Ahead of his Bahrain National Day gig, Murray Garrard caught up with the Finley Quaye to talk success, regrets and the Greatest Hits that was a massive miss
Time Out Bahrain staff
A decade ago, Finley Quaye was at the top of his game. Aged 25, he’d won a Mobo for Best Reggae Act, beaten Robbie Williams, Elton John and Paul Weller to a Brit for Best British Male, and had released Maverick A Strike, one of the most celebrated albums of the decade. His place in music history seemed assured. Four years, several rehabs and a conviction for assault later, and even optimists were predicting death throes. But with the release of a Greatest Hits last year marking his return to the touring circuit, the Scottish maverick is back on track. We caught up with him at his LA hideaway. In 1997 you were one of Britain’s most successful recording artists. Ten years later you had all but disappeared off the music scene. What inspired you to break back? I didn’t feel very welcome on the scene in the UK especially within the media. I worked a way out to come back without having much to do with the media. Things had calmed down a bit on the TV as far as telling the public to be vigilant and that if they see anybody who looks like me who is not in an office during office hours to call the police. Stuff like that was going on and I couldn’t be in the UK during that period of time. It’s changed now and I feel things are starting to get back to how they used to be, more eclectic and less tribal, less patriotic. Remember I am mixed race.
You recently released your Greatest Hits. Where do you see your career right now? The greatest hits sold about two copies, hardly a comeback! Sony dropped the ball. There was absolutely no promotion and it was not even properly distributed. It was never made available in the US, nor was made available in other countries as well. My EP Pound for Pound, which came out after the greatest hits, has been selling briskly around the world and has been warmly embraced by critics as well. My new EP Pinnacle will be out worldwide in early December. But my career is on track, based more in the US these days where my culture and especially my music are made most welcome.

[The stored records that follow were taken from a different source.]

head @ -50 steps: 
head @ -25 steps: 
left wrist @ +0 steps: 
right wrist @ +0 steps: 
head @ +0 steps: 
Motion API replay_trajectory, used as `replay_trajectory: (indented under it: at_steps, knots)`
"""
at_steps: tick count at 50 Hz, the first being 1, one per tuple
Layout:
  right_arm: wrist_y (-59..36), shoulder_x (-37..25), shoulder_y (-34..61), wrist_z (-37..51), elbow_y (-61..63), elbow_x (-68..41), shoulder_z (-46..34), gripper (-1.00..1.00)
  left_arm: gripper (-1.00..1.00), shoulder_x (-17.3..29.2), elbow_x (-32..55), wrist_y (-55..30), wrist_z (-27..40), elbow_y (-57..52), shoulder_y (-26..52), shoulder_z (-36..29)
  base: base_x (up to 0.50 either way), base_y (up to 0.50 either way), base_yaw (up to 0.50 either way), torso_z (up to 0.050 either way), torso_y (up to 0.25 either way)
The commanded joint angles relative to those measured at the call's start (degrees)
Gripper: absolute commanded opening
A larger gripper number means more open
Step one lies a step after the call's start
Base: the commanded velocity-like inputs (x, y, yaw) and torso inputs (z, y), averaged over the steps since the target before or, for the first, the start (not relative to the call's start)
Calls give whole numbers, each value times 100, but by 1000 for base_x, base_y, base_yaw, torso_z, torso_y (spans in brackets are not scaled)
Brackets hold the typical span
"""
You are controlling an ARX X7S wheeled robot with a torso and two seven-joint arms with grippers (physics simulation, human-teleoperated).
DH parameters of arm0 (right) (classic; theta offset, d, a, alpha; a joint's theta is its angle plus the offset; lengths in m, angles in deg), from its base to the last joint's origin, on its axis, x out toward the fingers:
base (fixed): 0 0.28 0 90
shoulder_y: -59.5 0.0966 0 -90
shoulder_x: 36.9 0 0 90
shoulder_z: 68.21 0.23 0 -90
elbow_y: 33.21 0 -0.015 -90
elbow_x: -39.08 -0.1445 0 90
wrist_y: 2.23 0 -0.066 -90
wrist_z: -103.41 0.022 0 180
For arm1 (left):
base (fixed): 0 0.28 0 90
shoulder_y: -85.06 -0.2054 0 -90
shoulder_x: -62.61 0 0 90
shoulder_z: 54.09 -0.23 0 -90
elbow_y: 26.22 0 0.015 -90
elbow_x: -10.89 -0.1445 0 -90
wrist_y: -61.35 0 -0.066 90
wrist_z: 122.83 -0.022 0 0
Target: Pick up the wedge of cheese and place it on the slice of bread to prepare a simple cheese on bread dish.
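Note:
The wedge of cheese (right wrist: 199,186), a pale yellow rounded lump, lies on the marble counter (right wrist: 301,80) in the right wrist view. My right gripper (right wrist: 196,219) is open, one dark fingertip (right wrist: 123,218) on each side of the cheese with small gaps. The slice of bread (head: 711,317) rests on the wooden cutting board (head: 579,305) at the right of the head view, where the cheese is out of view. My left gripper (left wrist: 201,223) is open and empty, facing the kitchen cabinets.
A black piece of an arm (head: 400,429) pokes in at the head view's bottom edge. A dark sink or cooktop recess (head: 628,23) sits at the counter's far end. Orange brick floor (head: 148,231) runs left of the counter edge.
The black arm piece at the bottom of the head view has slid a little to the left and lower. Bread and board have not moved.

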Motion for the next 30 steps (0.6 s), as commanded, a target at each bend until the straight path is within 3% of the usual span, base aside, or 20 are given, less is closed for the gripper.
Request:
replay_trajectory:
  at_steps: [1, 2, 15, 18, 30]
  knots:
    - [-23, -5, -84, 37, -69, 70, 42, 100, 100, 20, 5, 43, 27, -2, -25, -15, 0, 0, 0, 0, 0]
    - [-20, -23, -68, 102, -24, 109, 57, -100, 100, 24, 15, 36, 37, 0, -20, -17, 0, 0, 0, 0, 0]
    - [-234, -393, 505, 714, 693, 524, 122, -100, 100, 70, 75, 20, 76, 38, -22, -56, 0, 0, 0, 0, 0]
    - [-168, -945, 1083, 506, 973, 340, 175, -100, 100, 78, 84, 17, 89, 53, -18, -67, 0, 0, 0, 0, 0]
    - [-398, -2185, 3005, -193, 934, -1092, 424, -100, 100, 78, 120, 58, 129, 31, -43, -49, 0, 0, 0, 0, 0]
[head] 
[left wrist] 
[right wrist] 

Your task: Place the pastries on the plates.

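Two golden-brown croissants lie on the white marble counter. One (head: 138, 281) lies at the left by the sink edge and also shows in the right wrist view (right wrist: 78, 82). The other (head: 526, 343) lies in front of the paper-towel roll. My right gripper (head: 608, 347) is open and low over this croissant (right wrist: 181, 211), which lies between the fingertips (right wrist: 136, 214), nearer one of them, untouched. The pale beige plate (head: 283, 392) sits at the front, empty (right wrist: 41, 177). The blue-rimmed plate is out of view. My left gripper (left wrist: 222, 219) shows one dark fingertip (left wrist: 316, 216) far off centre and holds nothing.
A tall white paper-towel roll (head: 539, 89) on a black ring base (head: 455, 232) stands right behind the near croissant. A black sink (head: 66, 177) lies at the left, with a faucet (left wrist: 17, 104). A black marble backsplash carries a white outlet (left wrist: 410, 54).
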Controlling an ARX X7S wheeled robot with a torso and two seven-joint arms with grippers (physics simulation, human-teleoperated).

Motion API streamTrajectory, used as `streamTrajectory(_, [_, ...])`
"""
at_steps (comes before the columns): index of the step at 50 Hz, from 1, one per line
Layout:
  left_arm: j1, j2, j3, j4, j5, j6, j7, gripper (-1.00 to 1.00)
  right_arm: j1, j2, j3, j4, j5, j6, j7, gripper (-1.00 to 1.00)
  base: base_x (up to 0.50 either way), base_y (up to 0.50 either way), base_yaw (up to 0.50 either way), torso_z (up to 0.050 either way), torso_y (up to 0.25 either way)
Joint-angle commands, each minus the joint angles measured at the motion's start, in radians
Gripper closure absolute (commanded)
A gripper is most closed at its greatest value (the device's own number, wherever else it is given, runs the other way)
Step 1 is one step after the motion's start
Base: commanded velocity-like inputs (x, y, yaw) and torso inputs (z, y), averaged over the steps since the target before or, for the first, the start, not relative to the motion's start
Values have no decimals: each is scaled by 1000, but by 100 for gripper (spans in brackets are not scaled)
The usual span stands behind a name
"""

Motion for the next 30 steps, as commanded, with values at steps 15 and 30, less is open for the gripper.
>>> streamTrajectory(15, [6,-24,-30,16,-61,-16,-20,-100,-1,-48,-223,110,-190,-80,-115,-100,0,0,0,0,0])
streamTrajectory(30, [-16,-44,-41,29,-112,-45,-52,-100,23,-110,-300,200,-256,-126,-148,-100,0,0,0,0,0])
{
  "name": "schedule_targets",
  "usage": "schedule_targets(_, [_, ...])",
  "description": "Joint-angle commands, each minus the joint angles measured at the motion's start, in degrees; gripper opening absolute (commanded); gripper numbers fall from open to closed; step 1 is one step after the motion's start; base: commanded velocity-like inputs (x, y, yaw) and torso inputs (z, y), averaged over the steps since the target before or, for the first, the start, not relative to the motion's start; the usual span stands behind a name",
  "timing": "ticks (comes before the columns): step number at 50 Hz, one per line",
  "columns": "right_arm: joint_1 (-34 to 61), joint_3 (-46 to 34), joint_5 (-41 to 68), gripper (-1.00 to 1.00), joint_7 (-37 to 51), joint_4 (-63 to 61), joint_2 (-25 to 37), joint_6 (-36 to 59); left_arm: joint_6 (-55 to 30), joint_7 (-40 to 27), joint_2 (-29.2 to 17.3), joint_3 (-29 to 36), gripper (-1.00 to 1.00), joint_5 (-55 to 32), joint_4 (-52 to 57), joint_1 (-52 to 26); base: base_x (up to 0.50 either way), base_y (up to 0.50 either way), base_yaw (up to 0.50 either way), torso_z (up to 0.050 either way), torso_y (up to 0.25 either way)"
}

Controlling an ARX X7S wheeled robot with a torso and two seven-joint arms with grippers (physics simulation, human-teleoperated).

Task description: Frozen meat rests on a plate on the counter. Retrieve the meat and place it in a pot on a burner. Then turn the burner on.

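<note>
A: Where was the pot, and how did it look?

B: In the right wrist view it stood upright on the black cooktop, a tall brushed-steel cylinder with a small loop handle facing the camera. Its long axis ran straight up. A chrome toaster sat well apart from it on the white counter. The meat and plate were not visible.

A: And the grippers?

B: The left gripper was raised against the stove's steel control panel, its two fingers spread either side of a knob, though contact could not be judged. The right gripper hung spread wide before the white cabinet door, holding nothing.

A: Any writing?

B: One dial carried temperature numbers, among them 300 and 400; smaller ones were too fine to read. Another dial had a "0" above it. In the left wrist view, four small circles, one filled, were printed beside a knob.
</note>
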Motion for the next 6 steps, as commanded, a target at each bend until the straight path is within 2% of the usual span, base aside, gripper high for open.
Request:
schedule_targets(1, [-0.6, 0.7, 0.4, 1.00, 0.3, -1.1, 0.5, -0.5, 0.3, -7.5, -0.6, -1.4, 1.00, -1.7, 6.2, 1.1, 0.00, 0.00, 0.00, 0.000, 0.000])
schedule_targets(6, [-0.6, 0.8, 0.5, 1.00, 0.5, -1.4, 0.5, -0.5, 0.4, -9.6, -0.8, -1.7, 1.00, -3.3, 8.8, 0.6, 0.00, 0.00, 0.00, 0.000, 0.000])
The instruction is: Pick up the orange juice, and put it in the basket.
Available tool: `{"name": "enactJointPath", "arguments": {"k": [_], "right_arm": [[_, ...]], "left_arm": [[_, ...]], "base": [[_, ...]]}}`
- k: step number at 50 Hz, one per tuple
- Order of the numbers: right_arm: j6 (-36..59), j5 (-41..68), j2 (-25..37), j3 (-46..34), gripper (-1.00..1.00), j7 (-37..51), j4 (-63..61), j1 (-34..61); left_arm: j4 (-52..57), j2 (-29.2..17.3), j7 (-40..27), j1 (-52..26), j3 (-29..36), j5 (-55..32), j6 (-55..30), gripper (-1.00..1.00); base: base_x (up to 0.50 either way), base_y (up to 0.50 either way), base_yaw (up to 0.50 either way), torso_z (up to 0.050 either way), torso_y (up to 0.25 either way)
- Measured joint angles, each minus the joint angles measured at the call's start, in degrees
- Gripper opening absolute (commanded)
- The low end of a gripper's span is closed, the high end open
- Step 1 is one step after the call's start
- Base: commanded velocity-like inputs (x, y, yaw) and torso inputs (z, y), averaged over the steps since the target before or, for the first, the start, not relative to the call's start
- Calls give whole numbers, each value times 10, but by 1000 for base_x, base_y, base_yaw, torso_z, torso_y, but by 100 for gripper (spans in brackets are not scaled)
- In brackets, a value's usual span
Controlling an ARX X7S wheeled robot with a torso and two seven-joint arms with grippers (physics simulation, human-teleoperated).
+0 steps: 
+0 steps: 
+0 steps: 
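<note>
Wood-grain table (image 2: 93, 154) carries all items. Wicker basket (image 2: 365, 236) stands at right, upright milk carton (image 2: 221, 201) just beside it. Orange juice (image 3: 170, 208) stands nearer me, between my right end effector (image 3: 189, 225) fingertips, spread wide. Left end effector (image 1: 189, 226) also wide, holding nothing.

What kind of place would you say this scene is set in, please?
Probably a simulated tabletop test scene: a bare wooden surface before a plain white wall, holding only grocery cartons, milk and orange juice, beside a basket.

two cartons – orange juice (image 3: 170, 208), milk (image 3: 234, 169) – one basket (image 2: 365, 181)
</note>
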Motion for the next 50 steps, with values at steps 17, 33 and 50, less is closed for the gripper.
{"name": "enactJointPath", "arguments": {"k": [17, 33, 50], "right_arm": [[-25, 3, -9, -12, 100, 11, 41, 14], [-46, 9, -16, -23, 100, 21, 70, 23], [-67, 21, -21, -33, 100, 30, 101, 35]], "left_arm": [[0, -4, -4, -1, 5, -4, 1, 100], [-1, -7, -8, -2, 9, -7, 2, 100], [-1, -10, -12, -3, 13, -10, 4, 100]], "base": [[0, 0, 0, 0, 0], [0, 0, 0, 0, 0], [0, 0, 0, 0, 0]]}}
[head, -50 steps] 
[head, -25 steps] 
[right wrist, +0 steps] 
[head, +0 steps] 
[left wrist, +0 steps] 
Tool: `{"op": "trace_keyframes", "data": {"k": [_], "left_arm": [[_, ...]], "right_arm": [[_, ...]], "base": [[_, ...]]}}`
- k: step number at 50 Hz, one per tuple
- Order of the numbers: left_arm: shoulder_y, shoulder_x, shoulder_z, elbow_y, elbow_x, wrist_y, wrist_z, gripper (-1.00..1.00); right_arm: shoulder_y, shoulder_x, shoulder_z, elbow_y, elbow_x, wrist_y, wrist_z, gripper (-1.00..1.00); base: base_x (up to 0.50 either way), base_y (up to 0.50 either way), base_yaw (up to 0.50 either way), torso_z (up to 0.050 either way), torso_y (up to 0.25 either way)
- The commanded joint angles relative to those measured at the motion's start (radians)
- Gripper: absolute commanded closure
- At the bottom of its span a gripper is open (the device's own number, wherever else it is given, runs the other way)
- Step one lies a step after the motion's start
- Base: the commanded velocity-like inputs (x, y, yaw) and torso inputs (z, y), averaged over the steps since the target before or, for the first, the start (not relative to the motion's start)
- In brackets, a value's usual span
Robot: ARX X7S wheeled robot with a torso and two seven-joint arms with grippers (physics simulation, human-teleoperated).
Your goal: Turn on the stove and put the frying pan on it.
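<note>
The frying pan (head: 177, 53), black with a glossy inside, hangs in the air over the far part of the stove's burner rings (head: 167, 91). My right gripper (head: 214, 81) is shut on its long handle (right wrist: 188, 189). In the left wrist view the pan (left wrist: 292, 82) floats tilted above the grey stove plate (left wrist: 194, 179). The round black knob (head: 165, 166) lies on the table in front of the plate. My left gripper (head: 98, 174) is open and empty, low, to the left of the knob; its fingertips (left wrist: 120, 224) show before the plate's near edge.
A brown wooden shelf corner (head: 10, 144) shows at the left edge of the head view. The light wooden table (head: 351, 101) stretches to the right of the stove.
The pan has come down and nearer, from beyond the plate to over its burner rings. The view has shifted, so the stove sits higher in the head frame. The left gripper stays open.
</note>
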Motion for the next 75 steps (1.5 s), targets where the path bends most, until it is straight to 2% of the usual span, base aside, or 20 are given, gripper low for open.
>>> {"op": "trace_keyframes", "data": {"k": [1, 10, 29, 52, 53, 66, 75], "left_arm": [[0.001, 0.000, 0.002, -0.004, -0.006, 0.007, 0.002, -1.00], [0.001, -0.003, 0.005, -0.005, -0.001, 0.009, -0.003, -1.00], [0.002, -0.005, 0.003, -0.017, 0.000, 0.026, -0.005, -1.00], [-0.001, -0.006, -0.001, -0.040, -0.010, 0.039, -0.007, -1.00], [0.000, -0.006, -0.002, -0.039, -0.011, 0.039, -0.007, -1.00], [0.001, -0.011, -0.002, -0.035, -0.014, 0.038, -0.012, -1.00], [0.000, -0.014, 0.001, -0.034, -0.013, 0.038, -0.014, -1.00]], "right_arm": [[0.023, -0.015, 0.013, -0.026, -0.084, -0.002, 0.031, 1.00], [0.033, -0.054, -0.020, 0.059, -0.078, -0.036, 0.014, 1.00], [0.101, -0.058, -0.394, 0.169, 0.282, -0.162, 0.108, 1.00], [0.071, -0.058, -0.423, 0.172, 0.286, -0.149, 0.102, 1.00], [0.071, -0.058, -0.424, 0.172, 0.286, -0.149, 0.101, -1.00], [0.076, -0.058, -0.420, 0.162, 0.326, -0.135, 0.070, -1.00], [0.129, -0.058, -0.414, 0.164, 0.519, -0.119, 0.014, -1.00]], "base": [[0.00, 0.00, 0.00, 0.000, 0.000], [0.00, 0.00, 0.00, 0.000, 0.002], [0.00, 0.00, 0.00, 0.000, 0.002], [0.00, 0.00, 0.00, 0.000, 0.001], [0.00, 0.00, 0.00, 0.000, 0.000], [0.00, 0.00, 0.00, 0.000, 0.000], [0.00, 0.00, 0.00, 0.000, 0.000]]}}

You were successful young. Did success come at a price? I don’t know about that, my success was based on spreading an awareness, I succeeded in doing so just at the right time. The right signals were received by the right people in my mind. Magic! Of course it came at a price, I sacrificed a lot to do that. Any regrets about the early years? Not really, I did my best. You learn by your mistakes, you only get tougher and wiser.
Which song written in the past 50 years do you wish you’d written? ‘Up From The Skies’ by Jimi Hendrix
Who has been your greatest influence musically? My father Cab Kaye in the sense that he gave me the most important advice I ever received about what I do. Best gig ever played? Princess Street Gardens Bandstand in Edinburgh to 8,000 people with my grandparents on a sofa on the stage with a pot of tea...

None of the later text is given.